14   Thou whoreson mandrake, thou art fitter to be worn
15   in my cap than to wait at my heels. I was never
16   manned with an agate till now: but I will inset you
17   neither in gold nor silver, but in vile apparel, and
18   send you back again to your master, for a jewel,--
19   the juvenal, the prince your master, whose chin is
20   not yet fledged. I will sooner have a beard grow in
21   the palm of my hand than he shall get one on his
22   cheek; and yet he will not stick to say his face is
23   a face-royal: God may finish it when he will, 'tis
24   not a hair amiss yet: he may keep it still at a
25   face-royal, for a barber shall never earn sixpence
26   out of it; and yet he'll be crowing as if he had
27   writ man ever since his father was a bachelor. He
28   may keep his own grace, but he's almost out of mine,
29   I can assure him. What said Master Dombledon about
30   the satin for my short cloak and my slops?
Page
31   He said, sir, you should procure him better
32   assurance than Bardolph: he would not take his
33   band and yours; he liked not the security.
FALSTAFF
34   Let him be damned, like the glutton! pray God his
35   tongue be hotter! A whoreson Achitophel! a rascally
36   yea-forsooth knave! to bear a gentleman in hand,
37   and then stand upon security! The whoreson
38   smooth-pates do now wear nothing but high shoes, and
39   bunches of keys at their girdles; and if a man is
40   through with them in honest taking up, then they
41   must stand upon security. I had as lief they would
42   put ratsbane in my mouth as offer to stop it with
43   security. I looked a' should have sent me two and
44   twenty yards of satin, as I am a true knight, and he
45   sends me security. Well, he may sleep in security;
46   for he hath the horn of abundance, and the lightness
47   of his wife shines through it: and yet cannot he
48   see, though he have his own lanthorn to light him.
49   Where's Bardolph?
Page
50   He's gone into Smithfield to buy your worship a horse.
FALSTAFF
51   I bought him in Paul's, and he'll buy me a horse in
52   Smithfield: an I could get me but a wife in the
53   stews, I were manned, horsed, and wived.
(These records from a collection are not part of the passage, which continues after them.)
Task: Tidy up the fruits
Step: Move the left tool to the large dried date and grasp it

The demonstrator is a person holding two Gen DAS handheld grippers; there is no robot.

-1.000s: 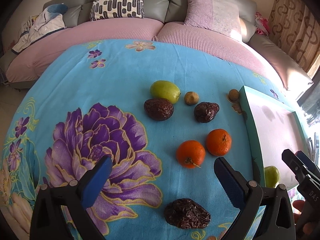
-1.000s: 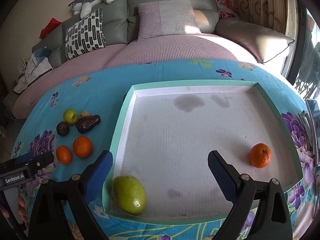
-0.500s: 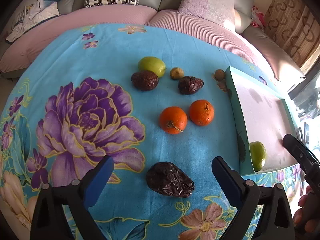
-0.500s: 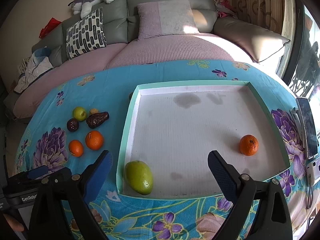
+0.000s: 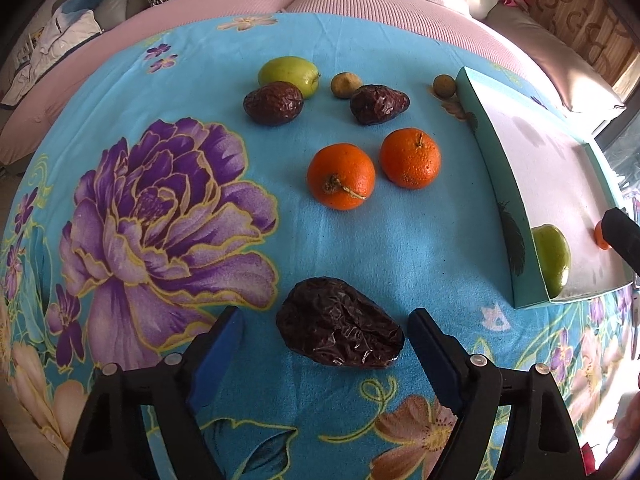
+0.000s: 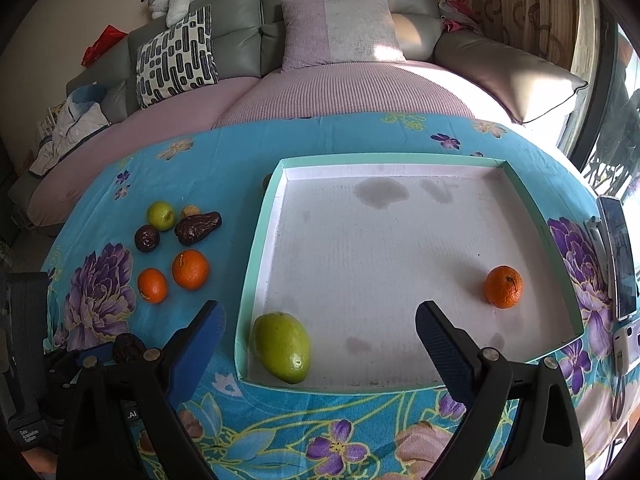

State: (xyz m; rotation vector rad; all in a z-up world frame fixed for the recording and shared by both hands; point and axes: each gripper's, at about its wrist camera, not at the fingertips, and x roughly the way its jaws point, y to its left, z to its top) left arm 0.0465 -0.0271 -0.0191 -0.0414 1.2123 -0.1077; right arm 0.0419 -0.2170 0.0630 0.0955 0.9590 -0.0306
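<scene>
Jaws of the left gripper stand wide around the near date on the bench, the right gripper gapes empty over the tray, and an off-centre squeeze could squirt the wrinkled date sideways.

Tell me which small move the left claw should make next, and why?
Probably close the left claw on the wrinkled date. It is open, and the date lies on the cloth between its blue fingers, while the tray so far holds only a green fruit and an orange.
</scene>
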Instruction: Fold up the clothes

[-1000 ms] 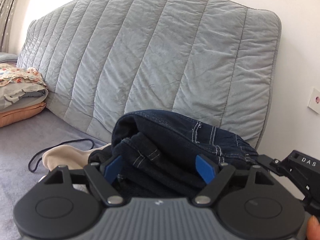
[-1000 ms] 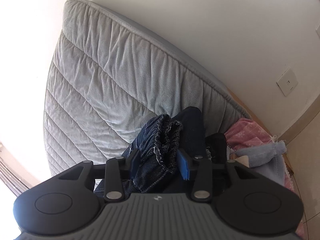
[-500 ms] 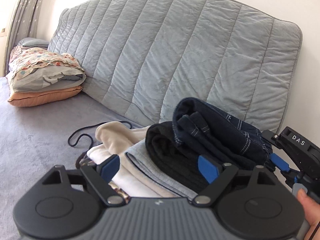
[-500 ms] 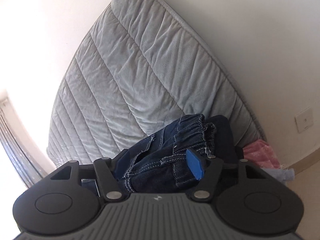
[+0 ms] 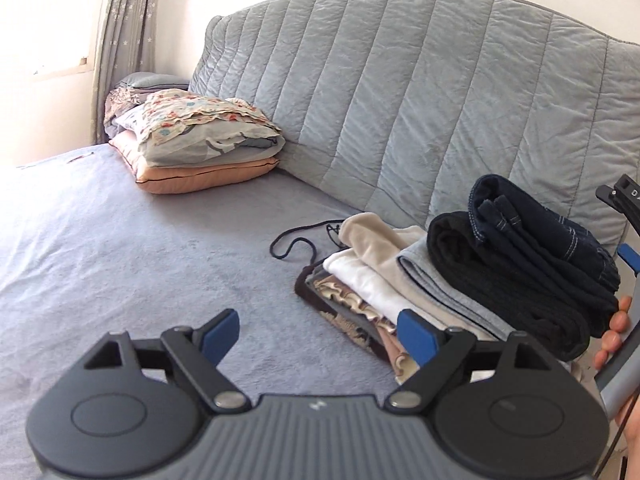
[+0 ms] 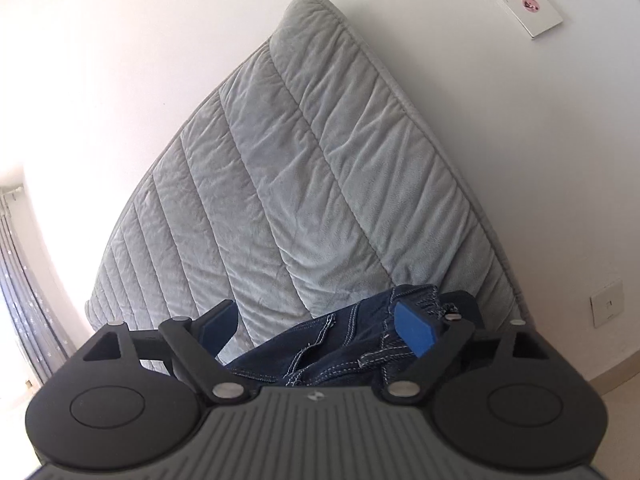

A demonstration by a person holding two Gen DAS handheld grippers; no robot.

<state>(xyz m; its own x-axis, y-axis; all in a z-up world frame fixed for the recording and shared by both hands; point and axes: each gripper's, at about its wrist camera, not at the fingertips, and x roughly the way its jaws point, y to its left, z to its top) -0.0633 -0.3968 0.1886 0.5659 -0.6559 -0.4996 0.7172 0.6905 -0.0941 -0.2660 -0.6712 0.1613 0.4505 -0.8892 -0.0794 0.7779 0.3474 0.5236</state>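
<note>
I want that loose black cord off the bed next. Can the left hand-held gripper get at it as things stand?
Probably yes. The left hand-held gripper is open and empty, and the black cord lies on bare bedspread beside the folded clothes stack, with nothing over it.

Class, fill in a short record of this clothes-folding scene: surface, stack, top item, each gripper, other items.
surface: grey-blue bed cover
stack: folded clothes pile by the quilted grey headboard
top item: folded dark blue jeans
left gripper: open, empty, jaws wide
right gripper: jaws opening, jeans between them, unpressed
other: floral bedding on orange pillow; black cord
</note>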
Enter the Lord Chief-Justice and Servant

Page
54   Sir, here comes the nobleman that committed the
55   Prince for striking him about Bardolph.
FALSTAFF
56   Wait, close; I will not see him.
Lord Chief-Justice
57   What's he that goes there?
Servant
58   Falstaff, an't please your lordship.
Lord Chief-Justice
59   He that was in question for the robbery?
Servant
60   He, my lord: but he hath since done good service at
61   Shrewsbury; and, as I hear, is now going with some
62   charge to the Lord John of Lancaster.
Lord Chief-Justice
63   What, to York? Call him back again.
Servant
64   Sir John Falstaff!
FALSTAFF
65   Boy, tell him I am deaf.
Page
66   You must speak louder; my master is deaf.
Lord Chief-Justice
67   I am sure he is, to the hearing of any thing good.
68   Go, pluck him by the elbow; I must speak with him.
Servant
69   Sir John!
FALSTAFF
70   What! a young knave, and begging! Is there not
71   wars? is there not employment? doth not the king
72   lack subjects? do not the rebels need soldiers?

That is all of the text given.